§ **PROMPT**
Shown below is a listing with pictures; reproduce exactly, and only, the lines between the ones containing "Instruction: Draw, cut" and "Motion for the", inclusive, leaving the pictures out.
^^^^^^^^
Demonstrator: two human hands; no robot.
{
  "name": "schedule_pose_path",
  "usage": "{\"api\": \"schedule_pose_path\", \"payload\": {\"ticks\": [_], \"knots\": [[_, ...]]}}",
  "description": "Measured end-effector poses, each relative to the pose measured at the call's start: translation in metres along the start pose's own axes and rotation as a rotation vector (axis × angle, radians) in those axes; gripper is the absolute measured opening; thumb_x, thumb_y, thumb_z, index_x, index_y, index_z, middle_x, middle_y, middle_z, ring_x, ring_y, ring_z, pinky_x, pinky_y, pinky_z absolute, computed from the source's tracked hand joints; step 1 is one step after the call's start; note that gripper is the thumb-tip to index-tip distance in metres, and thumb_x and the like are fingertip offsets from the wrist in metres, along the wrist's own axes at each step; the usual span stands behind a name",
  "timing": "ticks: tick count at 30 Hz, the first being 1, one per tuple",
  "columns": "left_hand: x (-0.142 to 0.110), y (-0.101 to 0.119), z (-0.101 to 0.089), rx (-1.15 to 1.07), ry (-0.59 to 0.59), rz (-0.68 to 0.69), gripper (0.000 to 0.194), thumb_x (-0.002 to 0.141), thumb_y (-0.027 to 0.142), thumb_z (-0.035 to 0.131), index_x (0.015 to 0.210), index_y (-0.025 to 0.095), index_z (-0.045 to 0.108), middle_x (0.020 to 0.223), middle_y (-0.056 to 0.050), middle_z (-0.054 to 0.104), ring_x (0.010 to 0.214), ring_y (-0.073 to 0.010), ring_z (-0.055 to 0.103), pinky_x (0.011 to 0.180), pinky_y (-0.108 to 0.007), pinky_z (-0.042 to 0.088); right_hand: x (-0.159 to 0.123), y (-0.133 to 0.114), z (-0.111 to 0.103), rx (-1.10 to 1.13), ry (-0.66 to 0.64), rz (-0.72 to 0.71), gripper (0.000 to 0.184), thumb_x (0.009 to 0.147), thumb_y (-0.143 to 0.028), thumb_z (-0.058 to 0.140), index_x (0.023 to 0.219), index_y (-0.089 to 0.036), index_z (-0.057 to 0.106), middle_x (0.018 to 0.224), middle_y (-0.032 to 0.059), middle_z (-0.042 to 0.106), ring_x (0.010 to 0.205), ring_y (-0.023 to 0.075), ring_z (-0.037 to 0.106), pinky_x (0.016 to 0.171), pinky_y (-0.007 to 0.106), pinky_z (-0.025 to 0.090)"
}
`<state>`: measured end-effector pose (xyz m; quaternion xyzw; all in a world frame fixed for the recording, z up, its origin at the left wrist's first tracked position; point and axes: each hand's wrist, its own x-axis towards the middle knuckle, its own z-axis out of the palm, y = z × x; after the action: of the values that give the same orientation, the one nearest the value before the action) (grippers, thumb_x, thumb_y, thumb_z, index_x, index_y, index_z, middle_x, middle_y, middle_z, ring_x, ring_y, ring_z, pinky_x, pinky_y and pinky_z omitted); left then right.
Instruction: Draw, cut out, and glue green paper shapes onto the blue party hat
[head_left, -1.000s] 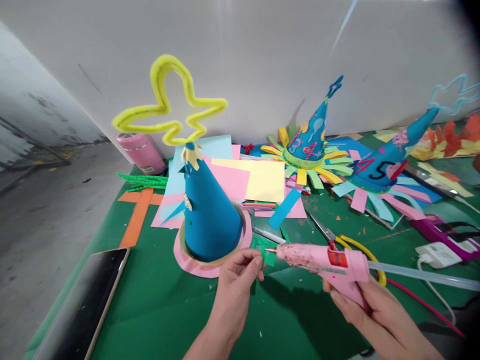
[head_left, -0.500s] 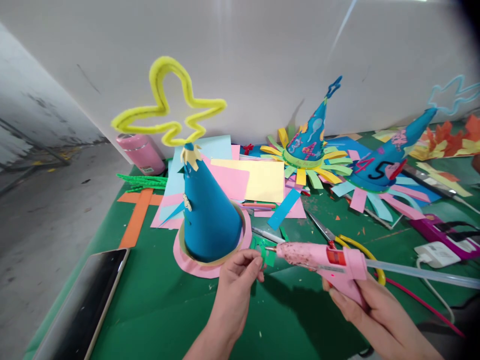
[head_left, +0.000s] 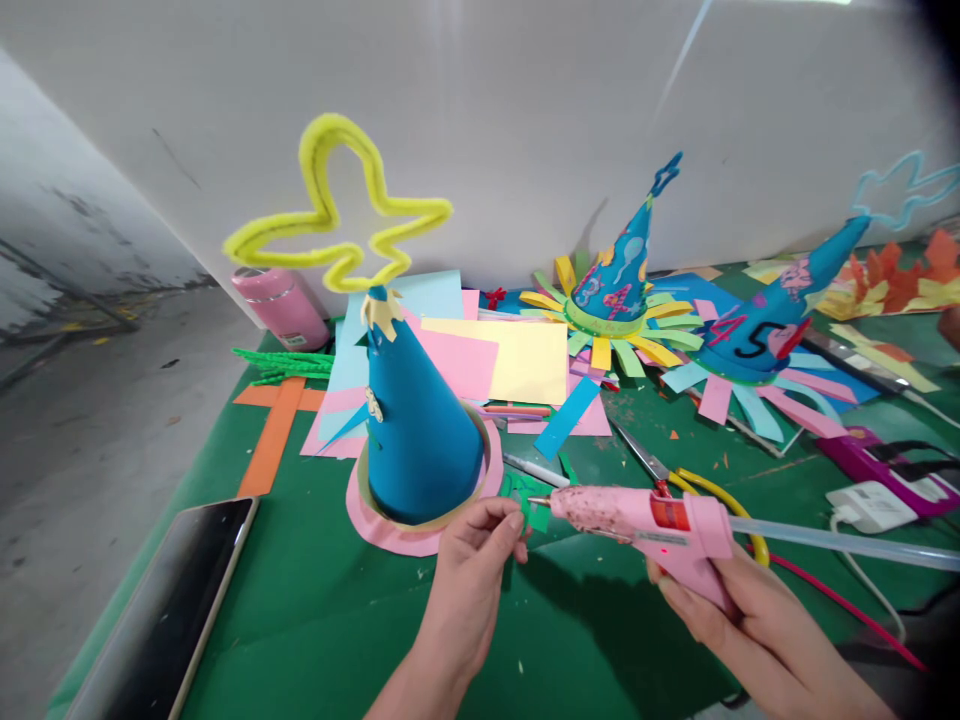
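Note:
My left hand pinches a small green paper cut-out just in front of a blue paper cone hat. The hat stands upright on a pink paper ring and carries a yellow pipe-cleaner shape on top. My right hand grips a pink hot glue gun by its handle. The gun's nozzle tip touches or nearly touches the green cut-out.
The green table holds a dark tablet at the left, coloured paper sheets, yellow-handled scissors, two finished cone hats at the back, a pink bottle, and a white power adapter at the right.
The glue gun has drifted very slightly left and up; both hands otherwise hold their places.

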<state>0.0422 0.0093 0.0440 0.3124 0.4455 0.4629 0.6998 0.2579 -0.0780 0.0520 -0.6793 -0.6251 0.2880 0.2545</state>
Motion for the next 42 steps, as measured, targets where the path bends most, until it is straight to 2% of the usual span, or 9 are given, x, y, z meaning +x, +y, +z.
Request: {"api": "schedule_pose_path", "payload": {"ticks": [8,13,16,20,24,27,34,39,42], "knots": [[0.000,-0.002,-0.001,-0.008,-0.013,-0.007,0.011,0.069,0.025,0.067,0.067,0.015,0.063,0.059,0.002,0.052,0.053,-0.0080,0.044,0.056,-0.020,0.033,0.005,-0.008,0.000,0.019,0.011,-0.037,0.032,0.083,-0.037,0.048,0.109,-0.021,0.057,0.107,0.0093,0.065,0.089,0.0238,0.064,0.075,0.027,0.055],[-0.001,0.001,0.001,-0.006,0.007,-0.011,0.012,0.066,0.024,0.068,0.065,0.014,0.062,0.058,0.002,0.051,0.053,-0.0086,0.044,0.054,-0.021,0.033,0.006,-0.010,0.001,0.022,-0.010,-0.064,0.033,0.082,-0.036,0.050,0.111,-0.023,0.056,0.108,0.0078,0.065,0.091,0.0234,0.064,0.075,0.026,0.055],[-0.001,0.001,0.001,0.003,0.004,-0.012,0.011,0.066,0.024,0.068,0.066,0.015,0.062,0.057,0.002,0.052,0.053,-0.0086,0.044,0.055,-0.021,0.033,0.006,-0.012,0.002,0.046,0.046,-0.027,0.032,0.082,-0.037,0.050,0.110,-0.022,0.057,0.105,0.0070,0.066,0.089,0.0222,0.064,0.073,0.025,0.055],[-0.002,0.001,0.001,0.014,0.006,-0.017,0.011,0.067,0.025,0.067,0.067,0.015,0.063,0.057,0.002,0.053,0.054,-0.0090,0.044,0.056,-0.021,0.034,0.003,-0.007,0.001,0.036,0.047,0.017,0.035,0.082,-0.038,0.050,0.113,-0.023,0.054,0.112,0.0075,0.063,0.097,0.0234,0.061,0.079,0.027,0.053],[-0.002,0.002,0.001,0.006,0.003,-0.004,0.011,0.067,0.024,0.068,0.067,0.015,0.063,0.055,0.002,0.052,0.054,-0.0089,0.044,0.056,-0.021,0.035,0.000,-0.001,0.001,0.007,-0.035,-0.019,0.039,0.083,-0.037,0.049,0.119,-0.024,0.050,0.117,0.0080,0.060,0.104,0.0248,0.058,0.085,0.031,0.050],[-0.001,0.001,0.000,0.007,-0.004,0.001,0.010,0.068,0.024,0.068,0.068,0.015,0.063,0.055,0.002,0.052,0.054,-0.0087,0.045,0.056,-0.021,0.035,0.001,-0.002,0.001,-0.007,-0.029,-0.039,0.042,0.083,-0.035,0.048,0.124,-0.024,0.046,0.120,0.0089,0.058,0.104,0.0255,0.057,0.086,0.033,0.049],[0.001,-0.001,0.000,0.004,0.041,0.000,0.013,0.064,0.025,0.071,0.069,0.014,0.066,0.056,0.001,0.054,0.053,-0.0087,0.046,0.056,-0.021,0.038,0.005,-0.009,0.003,-0.013,0.031,-0.081,0.035,0.079,-0.034,0.054,0.113,-0.025,0.057,0.110,0.0056,0.065,0.098,0.0238,0.061,0.082,0.027,0.051],[0.001,0.000,0.002,-0.020,0.042,-0.010,0.014,0.062,0.026,0.071,0.068,0.014,0.066,0.052,0.002,0.054,0.051,-0.0087,0.046,0.058,-0.023,0.040,0.000,-0.004,0.003,-0.026,-0.030,-0.069,0.042,0.083,-0.035,0.049,0.123,-0.022,0.048,0.114,0.0096,0.061,0.102,0.0244,0.059,0.085,0.029,0.049],[0.001,0.000,0.002,-0.043,0.039,-0.018,0.013,0.062,0.025,0.071,0.069,0.014,0.066,0.052,0.002,0.054,0.050,-0.0083,0.046,0.059,-0.023,0.040,-0.002,-0.001,0.003,-0.064,-0.044,-0.066,0.041,0.084,-0.036,0.048,0.123,-0.023,0.048,0.113,0.0092,0.062,0.101,0.0234,0.059,0.086,0.029,0.048]]}}
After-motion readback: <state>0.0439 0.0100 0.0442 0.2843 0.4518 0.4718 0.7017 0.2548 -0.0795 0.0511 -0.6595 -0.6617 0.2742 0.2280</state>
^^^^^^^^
§ **FINAL ANSWER**
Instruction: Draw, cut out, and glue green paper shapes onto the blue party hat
[head_left, -1.000s] 
[head_left, -0.500s] 
[head_left, +0.000s] 
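Note:
My left hand pinches a small green paper cut-out just in front of a blue paper cone hat. The hat stands upright on a pink paper ring and carries a yellow pipe-cleaner shape on top. My right hand grips a pink hot glue gun by its handle. The gun's nozzle tip touches or nearly touches the green cut-out.
The green table holds a dark tablet at the left, coloured paper sheets, yellow-handled scissors, two finished cone hats at the back, a pink bottle, and a white power adapter at the right.
The glue gun has drifted very slightly left and up; both hands otherwise hold their places.
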
<state>0.0422 0.0093 0.0440 0.3124 0.4455 0.4629 0.6998 0.2579 -0.0780 0.0520 -0.6793 -0.6251 0.2880 0.2545</state>
Motion for the next 42 steps, as measured, targets where the path bends most, until it is straight to 2% of the usual span, or 9 are given, x, y, z meaning +x, +y, +z.

This answer is complete as it stands.